Task brief:
Write out the data exactly as given, dropping every picture.

Recorded information:

=== Section Start ===

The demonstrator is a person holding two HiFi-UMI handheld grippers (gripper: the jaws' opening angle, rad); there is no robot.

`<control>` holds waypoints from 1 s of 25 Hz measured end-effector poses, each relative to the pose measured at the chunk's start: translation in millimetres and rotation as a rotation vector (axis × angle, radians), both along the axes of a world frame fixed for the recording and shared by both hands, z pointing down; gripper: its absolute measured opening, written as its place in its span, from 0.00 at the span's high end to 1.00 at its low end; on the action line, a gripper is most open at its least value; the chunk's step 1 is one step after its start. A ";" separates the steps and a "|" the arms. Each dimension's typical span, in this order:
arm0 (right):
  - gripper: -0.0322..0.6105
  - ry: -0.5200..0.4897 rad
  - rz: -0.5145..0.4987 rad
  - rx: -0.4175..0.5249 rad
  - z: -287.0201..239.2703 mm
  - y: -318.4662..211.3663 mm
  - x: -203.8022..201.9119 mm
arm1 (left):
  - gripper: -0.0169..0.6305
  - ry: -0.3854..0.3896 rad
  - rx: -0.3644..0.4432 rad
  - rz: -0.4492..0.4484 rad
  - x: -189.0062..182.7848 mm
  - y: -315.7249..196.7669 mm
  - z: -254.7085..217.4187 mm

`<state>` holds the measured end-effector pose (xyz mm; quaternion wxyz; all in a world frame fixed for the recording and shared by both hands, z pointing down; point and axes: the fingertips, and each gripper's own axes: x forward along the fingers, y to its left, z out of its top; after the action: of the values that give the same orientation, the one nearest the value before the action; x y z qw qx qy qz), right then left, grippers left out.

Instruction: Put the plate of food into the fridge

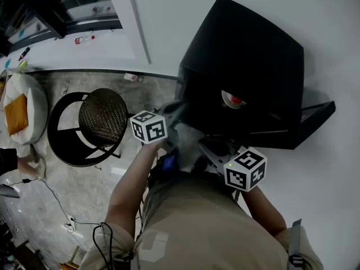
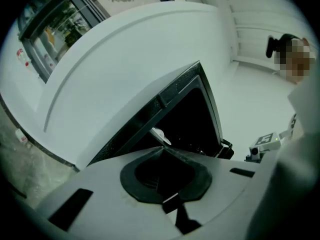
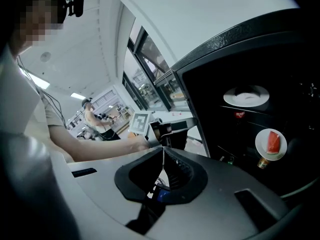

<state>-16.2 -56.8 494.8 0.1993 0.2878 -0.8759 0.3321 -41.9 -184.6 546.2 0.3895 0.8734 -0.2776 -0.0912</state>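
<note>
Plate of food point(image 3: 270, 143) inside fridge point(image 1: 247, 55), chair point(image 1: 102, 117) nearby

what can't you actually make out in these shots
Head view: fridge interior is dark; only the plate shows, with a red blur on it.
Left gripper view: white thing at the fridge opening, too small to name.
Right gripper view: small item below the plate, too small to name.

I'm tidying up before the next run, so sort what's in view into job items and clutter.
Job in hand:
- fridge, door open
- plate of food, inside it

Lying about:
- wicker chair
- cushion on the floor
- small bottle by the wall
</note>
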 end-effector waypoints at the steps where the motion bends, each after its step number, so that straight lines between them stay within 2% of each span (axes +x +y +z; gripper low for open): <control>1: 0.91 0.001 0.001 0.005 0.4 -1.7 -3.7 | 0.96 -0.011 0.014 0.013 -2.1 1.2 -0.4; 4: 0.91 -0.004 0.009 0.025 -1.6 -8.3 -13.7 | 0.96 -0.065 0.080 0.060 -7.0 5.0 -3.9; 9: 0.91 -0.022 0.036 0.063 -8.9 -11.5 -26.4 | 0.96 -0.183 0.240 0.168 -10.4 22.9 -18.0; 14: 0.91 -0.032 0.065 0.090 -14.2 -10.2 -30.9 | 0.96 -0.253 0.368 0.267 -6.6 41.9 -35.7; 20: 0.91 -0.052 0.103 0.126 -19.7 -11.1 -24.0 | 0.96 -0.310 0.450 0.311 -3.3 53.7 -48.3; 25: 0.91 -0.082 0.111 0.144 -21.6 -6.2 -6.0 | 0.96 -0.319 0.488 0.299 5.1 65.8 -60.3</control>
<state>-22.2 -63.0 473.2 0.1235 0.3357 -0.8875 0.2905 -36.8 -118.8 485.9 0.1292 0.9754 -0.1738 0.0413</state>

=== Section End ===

Output for this exercise:
The demonstrator is a person holding two HiFi-UMI handheld grippers (gripper: the jaws' opening angle, rad); there is no robot.

`<control>` holds waypoints from 1 s of 25 Hz measured end-effector poses, each relative to the pose measured at the chunk's start: translation in millimetres and rotation as a rotation vector (axis × angle, radians), both along the axes of a world frame fixed for the recording and shared by both hands, z pointing down; gripper: its absolute measured opening, written as its place in its span, from 0.00 at the span's high end to 1.00 at its low end; on the action line, a gripper is most open at its least value; the chunk's step 1 is one step after its start. A ";" separates the steps and a "|" the arms. Each dimension's typical span, in this order:
arm0 (right):
  - gripper: -0.0322..0.6105
  - ry: -0.5200..0.4897 rad
  - rz: -0.5145..0.4987 rad
  - rx: -0.4175..0.5249 rad
  - z: -287.0201..239.2703 mm
  - y: -318.4662..211.3663 mm
  - x: -203.8022..201.9119 mm
arm1 (left):
  - gripper: -0.0169..0.6305
  - ry: -0.3854..0.3896 rad
  - rx: -0.3644..0.4432 rad
  - rz: -0.4492..0.4484 rad
  - x: -189.0062..182.7848 mm
  - y: -315.7249..196.7669 mm
  - z: -254.7085..217.4187 mm

`<state>` holds the measured end-effector pose (xyz mm; quaternion wxyz; all in a world frame fixed for the recording and shared by both hands, z pointing down; point and axes: the fingertips, and each gripper's own axes: x forward along the fingers, y to its left, z out of its top; after the action: of the values that give the same orientation, the one nearest the value before the action; x y z qw qx qy qz), right then left, grippers left out.

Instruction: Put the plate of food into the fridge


<state>-16.2 -56.8 494.8 0.1993 0.2878 -0.8759 0.3321 -41.9 -184.6 546.2 0.3895 0.8734 -0.2776 -0.0912</state>
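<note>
Plate of food point(image 3: 270, 143) inside fridge point(image 1: 247, 55), chair point(image 1: 102, 117) nearby

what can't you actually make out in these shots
Head view: fridge interior is dark; only the plate shows, with a red blur on it.
Left gripper view: white thing at the fridge opening, too small to name.
Right gripper view: small item below the plate, too small to name.

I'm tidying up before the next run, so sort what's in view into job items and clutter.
Job in hand:
- fridge, door open
- plate of food, inside it

Lying about:
- wicker chair
- cushion on the floor
- small bottle by the wall
</note>
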 end-effector waypoints at the steps where the motion bends, each after its step number, so that straight lines between them stay within 2% of each span (axes +x +y +z; gripper low for open): <control>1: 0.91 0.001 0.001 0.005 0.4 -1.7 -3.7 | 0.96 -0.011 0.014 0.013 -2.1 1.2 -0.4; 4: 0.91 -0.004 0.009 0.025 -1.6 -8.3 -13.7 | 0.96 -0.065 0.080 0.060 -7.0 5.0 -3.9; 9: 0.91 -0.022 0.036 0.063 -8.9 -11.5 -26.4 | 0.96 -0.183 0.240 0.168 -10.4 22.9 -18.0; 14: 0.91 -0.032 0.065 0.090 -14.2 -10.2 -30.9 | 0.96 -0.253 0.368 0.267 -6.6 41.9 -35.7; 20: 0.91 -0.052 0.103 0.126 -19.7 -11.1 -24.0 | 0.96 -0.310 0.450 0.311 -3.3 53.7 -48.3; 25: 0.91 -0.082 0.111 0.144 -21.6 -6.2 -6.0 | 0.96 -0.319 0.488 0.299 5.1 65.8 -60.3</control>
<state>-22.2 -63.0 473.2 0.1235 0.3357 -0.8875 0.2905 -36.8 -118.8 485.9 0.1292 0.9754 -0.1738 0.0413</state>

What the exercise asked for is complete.